# THE TASK:
Among the lines below, copy exactly those from the one with "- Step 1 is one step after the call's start" through the one with "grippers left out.", counting both ends.
============================================================
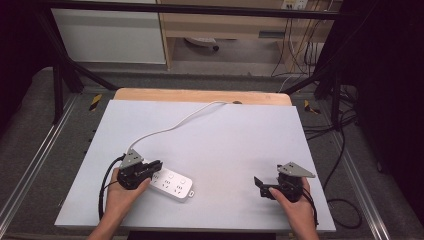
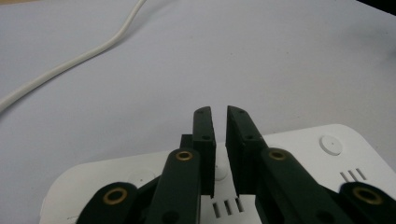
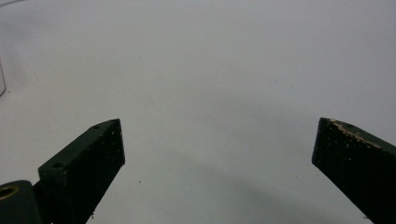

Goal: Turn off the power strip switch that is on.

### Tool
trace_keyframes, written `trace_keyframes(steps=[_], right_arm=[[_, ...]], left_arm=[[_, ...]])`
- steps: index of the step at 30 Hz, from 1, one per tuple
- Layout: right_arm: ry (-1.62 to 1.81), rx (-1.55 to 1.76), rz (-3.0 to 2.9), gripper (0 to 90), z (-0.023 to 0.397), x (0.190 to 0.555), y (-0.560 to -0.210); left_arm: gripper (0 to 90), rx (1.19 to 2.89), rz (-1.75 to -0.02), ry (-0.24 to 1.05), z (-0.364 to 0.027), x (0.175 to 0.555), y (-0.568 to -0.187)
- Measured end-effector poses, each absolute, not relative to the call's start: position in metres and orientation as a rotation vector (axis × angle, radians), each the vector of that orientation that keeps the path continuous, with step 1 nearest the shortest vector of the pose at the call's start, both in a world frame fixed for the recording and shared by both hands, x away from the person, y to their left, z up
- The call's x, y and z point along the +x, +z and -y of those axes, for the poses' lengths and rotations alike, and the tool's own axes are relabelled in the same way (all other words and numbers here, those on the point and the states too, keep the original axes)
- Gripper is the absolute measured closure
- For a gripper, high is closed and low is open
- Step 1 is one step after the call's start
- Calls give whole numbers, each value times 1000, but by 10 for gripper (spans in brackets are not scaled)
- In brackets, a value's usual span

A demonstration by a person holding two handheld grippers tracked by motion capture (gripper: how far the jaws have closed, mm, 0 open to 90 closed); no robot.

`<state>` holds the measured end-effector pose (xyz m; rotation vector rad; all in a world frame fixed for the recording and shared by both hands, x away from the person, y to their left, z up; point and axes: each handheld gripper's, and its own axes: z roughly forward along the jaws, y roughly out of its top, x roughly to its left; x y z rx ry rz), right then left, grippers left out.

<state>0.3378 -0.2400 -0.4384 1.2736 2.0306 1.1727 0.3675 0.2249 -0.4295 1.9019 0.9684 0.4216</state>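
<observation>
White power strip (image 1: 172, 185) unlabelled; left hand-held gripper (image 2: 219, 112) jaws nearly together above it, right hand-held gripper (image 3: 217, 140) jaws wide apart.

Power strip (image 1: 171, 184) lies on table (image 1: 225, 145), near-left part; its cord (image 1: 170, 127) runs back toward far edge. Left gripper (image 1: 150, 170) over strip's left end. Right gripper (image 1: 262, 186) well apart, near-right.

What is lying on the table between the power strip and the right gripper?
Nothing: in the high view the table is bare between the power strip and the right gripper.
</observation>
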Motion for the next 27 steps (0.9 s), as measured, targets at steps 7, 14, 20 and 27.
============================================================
# WRITTEN REPLY:
- Step 1 is one step after the call's start
- Calls give whole numbers, each value times 1000, but by 10 for gripper (spans in brackets are not scaled)
- In brackets, a value's usual span

A demonstration by a person holding two handheld grippers tracked by motion capture (gripper: how far the jaws have closed, mm, 0 open to 90 closed); no robot.

`<state>` holds the measured end-effector pose (xyz m; rotation vector rad; all in a world frame fixed for the recording and shared by both hands, x away from the person, y to their left, z up; point and axes: each handheld gripper's, and its own axes: z roughly forward along the jaws, y roughly out of its top, x roughly to its left; x y z rx ry rz), right then left, grippers left out.

No additional output is required.